Exercise: Transcribe all of the data, leaving nothing out and changing nothing.
===== Raw data
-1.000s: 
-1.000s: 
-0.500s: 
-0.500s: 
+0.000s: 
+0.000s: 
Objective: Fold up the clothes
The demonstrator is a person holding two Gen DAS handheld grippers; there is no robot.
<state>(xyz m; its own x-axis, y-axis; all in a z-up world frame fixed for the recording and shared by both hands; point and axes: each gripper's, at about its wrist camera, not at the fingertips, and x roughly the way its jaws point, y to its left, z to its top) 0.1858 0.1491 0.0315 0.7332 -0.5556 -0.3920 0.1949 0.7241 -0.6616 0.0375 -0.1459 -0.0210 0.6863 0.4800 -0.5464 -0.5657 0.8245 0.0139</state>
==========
Result of this task:
-1.000s: 
-1.000s: 
-0.500s: 
-0.500s: 
+0.000s: 
+0.000s: 
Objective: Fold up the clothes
The demonstrator is a person holding two Gen DAS handheld grippers; there is no robot.
<state>(xyz m; its own x-axis, y-axis; all in a z-up world frame fixed for the recording and shared by both hands; point and axes: each gripper's, at about its wrist camera, not at the fingertips, and x roughly the way its jaws point, y to its left, z to its top) 0.1858 0.1491 0.0315 0.7332 -0.5556 -0.3920 0.1949 0.7241 -0.6616 0.0375 -0.1459 -0.0210 0.6863 0.4800 -0.5464 -0.5657 0.8245 0.0139</state>

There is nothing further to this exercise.